In patients in whom the risk of side effects is increased, treatment is usually started at a dose of half a tablet Recoxa 15 mg (7,5 mg meloxicam) per day.
In patients with renal failure who are on dialysis, the dose should not exceed half a tablet Recoxa 15 (7,5 mg meloxicam) per day. Meloxicam is contraindicated in patients with severe renal failure who are not on dialysis (can not be subjected to dialysis) or severely impaired liver function.
The maximum recommended daily dose of medicinal product Recoxa 15 mg dose is one tablet (15 mg meloxicam).
The overall daily dose should be administered as a single dose once daily.
If you take more tablets Recoxa than you should:
If you shi someone else has taken more tablets Recoxa than necessary, seek immediate medical attention.
The symptoms of an overdose are: lethargy, drowsiness, nausea, vomiting, epigastric pain (podzhlachnata area), including blurred vision, gastrointestinal perforations (small holes in the gastrointestinal tract), inflammation of the stomach, inflammatory bowel disease, inflammatory liver, renal insufficiency, Stevens Johnson syndrome and toxic epidermal necrolysis (acute disease of the skin), angioedema (swelling, occurring as a result of an allergic reaction), erythema multiforme (red spots on the skin of different shapes), hypersensitivity of the skin to light.
Drugs such as Recoxa may be associated with a small increased risk of heart attack ("myocardial infarction") or stroke.
In case of bleeding from the digestive tract, seek medical advice immediately and discontinue use of this product.
In case of adverse reactions of the mucous membranes or skin, discontinue use of this product and seek medical advice.
If any of the side effects are severe or if you notice any not listed in this leaflet, please inform your doctor or pharmacist.
5. HOW TO STORE RECOXA?
Keep out of the reach of children.
Recoxa not use after the expiry date stated on the packaging.

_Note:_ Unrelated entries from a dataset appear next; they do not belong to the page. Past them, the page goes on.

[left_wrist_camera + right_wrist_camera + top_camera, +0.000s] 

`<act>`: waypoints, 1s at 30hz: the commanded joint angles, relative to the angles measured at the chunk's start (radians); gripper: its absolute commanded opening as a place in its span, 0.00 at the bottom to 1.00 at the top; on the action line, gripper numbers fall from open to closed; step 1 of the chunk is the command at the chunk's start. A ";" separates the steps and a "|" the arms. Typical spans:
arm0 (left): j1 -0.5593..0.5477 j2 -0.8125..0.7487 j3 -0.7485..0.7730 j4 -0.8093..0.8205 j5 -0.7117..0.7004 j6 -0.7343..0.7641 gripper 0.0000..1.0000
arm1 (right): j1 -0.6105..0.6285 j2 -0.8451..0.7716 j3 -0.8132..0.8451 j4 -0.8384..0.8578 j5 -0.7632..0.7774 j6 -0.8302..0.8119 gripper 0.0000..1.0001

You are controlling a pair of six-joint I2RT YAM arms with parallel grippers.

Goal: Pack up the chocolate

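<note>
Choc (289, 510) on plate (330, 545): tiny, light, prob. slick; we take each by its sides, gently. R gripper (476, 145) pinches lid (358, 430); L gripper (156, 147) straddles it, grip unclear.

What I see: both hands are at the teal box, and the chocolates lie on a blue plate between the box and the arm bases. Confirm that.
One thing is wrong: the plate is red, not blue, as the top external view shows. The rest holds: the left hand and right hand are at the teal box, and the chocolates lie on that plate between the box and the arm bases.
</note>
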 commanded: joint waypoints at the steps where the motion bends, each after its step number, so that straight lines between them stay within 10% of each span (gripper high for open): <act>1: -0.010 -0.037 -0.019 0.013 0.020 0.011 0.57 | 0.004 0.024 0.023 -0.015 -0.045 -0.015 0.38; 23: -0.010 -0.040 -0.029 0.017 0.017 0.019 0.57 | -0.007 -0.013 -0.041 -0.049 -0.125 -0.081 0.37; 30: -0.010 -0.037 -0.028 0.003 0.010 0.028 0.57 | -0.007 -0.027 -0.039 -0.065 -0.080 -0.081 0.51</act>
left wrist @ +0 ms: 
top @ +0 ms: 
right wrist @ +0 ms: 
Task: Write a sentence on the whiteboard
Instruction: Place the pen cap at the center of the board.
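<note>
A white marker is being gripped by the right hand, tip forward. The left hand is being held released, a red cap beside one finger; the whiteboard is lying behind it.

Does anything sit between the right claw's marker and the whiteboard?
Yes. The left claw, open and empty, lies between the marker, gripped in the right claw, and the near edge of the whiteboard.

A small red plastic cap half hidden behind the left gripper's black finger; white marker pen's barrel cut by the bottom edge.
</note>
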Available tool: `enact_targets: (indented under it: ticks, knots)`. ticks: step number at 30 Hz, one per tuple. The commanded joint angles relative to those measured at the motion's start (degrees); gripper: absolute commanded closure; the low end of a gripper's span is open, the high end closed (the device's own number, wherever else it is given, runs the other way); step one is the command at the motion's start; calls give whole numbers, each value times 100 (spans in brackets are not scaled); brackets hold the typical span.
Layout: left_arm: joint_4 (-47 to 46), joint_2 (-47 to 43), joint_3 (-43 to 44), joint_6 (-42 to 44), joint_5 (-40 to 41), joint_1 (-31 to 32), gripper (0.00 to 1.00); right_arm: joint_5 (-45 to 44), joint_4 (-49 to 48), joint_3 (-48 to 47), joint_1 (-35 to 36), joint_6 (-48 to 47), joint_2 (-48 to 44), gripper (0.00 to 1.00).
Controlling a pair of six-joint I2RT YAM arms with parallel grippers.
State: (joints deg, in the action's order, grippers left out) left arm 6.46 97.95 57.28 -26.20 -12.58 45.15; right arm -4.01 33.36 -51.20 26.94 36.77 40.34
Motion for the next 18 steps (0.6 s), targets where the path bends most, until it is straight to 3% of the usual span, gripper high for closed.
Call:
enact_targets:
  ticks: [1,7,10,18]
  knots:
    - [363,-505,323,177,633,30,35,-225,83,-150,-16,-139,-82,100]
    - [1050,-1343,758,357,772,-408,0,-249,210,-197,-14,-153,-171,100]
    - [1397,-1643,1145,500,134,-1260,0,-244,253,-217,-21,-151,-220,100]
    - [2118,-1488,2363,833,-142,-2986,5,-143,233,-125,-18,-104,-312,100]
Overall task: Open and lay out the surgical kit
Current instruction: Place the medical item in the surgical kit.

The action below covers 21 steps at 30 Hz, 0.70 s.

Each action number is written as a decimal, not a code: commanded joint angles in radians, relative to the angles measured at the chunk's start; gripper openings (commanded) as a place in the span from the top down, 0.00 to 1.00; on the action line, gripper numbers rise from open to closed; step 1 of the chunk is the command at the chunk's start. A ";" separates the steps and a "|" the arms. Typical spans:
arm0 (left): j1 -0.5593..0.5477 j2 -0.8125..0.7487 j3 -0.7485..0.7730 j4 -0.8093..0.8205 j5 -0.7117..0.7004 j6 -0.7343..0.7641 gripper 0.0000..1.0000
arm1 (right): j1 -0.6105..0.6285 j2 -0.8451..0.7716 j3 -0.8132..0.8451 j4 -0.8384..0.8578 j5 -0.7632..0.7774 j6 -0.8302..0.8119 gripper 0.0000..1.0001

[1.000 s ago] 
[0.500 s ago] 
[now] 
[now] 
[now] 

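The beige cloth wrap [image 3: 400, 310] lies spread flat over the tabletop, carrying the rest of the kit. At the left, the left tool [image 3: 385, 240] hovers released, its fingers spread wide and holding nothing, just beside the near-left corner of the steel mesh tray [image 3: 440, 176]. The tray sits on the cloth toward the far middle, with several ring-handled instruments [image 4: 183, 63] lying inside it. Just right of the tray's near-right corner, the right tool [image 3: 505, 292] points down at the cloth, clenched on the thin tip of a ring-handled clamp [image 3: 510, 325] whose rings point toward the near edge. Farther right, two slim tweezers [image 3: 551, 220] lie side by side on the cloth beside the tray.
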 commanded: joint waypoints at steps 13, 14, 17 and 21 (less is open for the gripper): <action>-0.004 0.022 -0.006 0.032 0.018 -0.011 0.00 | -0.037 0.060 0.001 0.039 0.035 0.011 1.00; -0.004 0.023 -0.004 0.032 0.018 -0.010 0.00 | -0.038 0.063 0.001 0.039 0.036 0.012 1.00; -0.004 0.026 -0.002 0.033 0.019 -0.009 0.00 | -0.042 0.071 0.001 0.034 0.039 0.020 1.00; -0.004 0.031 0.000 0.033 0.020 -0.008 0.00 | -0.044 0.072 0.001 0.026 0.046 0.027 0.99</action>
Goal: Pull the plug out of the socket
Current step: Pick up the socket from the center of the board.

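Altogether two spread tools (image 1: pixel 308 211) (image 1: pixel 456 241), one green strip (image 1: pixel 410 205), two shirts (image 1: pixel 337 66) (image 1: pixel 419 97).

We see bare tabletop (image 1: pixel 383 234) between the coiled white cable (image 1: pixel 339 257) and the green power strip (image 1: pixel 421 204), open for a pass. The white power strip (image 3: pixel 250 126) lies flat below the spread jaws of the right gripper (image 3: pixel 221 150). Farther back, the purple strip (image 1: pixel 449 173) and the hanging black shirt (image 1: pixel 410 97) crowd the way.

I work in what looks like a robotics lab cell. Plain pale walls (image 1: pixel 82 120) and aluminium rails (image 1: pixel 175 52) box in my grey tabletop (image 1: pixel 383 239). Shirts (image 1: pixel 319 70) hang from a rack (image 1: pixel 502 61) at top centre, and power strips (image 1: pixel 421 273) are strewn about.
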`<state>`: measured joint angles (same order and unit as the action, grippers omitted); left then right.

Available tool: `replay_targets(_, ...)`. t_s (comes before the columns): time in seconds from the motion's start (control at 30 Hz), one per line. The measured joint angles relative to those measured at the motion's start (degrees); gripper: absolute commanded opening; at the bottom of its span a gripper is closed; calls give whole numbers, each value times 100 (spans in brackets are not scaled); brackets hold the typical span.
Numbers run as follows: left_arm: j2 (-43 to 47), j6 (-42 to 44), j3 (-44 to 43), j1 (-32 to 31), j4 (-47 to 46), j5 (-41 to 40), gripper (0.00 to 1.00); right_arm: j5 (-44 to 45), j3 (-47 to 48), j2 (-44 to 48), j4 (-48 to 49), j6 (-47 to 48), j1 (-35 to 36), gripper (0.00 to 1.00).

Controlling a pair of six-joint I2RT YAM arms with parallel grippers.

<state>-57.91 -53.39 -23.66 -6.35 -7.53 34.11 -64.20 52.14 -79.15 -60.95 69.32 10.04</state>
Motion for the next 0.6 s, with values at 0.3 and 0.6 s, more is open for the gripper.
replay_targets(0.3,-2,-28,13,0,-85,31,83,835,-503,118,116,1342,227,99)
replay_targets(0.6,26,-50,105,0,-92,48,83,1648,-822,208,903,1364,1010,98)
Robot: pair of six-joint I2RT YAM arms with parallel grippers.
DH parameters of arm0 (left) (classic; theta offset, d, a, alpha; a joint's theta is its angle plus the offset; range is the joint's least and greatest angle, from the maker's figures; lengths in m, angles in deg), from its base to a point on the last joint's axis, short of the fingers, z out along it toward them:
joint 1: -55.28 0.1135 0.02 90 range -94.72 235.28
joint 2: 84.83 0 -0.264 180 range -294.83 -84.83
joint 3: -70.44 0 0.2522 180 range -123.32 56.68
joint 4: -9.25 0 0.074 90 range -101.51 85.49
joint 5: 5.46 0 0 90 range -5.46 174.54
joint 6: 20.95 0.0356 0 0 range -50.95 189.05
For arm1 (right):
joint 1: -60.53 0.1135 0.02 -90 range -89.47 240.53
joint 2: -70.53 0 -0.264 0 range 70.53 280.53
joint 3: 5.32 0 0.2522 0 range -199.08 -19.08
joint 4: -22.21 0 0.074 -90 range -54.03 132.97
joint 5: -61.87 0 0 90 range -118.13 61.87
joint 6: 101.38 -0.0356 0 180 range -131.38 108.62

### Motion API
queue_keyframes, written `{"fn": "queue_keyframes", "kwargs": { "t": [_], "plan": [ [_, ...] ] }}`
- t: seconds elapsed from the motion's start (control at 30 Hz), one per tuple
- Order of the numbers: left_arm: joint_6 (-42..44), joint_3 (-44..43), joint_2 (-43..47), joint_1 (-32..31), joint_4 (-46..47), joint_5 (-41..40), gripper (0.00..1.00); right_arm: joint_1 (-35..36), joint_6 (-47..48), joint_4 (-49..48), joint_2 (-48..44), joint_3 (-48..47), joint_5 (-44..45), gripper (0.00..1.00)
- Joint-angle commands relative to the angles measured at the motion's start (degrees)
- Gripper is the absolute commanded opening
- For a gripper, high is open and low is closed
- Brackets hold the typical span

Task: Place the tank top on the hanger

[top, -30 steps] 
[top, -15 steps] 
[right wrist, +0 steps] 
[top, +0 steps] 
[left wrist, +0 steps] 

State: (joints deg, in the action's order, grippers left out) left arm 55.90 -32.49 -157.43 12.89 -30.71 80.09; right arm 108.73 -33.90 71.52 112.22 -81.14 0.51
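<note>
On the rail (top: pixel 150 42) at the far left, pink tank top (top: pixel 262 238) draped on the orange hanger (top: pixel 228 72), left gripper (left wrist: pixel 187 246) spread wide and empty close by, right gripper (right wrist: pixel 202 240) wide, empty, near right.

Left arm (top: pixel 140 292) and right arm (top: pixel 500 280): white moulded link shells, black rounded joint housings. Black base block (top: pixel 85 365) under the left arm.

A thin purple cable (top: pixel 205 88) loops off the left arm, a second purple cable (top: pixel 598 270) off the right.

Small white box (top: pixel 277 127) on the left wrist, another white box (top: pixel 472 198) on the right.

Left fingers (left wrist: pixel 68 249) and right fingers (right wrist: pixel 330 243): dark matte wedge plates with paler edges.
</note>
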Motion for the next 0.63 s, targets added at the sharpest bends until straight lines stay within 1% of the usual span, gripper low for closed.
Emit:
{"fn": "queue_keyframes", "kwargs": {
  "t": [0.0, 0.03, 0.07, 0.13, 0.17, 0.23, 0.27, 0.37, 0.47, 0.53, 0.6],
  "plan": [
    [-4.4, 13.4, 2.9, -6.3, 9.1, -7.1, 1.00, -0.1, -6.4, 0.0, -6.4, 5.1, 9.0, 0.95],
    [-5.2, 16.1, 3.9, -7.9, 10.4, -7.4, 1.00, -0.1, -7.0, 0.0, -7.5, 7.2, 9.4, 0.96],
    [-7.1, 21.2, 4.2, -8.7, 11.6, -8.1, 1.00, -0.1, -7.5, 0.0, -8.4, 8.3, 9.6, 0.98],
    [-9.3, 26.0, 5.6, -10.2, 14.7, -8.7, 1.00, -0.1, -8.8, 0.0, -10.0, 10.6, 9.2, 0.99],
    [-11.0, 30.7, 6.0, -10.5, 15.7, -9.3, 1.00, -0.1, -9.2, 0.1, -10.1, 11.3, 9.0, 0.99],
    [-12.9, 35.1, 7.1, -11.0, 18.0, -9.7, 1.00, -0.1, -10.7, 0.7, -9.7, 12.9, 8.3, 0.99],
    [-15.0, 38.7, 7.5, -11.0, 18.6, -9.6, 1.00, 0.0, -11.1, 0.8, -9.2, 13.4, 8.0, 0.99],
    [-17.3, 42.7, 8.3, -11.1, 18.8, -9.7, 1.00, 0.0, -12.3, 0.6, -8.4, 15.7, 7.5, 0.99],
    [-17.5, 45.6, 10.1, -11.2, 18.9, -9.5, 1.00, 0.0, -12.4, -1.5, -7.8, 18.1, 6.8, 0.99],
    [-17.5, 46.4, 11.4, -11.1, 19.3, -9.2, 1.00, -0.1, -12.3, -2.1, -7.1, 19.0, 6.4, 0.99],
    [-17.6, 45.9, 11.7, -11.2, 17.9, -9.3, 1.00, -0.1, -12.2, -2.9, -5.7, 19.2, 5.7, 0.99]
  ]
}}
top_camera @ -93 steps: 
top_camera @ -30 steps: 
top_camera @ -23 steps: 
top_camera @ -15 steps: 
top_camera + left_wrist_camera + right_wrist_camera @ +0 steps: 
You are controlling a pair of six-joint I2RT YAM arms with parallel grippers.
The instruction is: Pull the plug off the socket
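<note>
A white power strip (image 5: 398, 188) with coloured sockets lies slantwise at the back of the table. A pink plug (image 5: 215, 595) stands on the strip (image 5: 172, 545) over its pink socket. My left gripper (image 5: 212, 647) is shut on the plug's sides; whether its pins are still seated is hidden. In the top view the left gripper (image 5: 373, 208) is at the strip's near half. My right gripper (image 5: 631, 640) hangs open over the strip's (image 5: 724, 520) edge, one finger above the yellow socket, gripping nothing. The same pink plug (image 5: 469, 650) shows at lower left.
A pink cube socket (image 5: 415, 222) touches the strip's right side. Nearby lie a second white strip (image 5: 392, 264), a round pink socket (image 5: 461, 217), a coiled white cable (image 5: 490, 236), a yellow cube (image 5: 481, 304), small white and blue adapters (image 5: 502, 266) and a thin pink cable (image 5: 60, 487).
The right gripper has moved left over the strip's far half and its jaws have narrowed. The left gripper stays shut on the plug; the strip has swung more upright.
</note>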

The expiry date refers to the last day of that month.
Do not store above 25 ° C.
Medicines should not be disposed of via wastewater or household waste. Ask your pharmacist how to dispose of medicine that you do not need more. These measures will help to protect the environment.
6. FURTHER INFORMATION
Active substance: Meloxicam 15 mg per tablet.
Excipients: lactose monohydrate, microcrystalline cellulose, colloidal anhydrous silica, magnesium stearate, sodium citrate dihydrate, crospovidone.
Appearance and contents of container
Recoxa 15: light yellow, round, biconvex tablets with bevelled and engraved on one side, the same of which is scored and smooth reverse side. 10 tablets are packed in blister. One or more blister packed in a cardboard box.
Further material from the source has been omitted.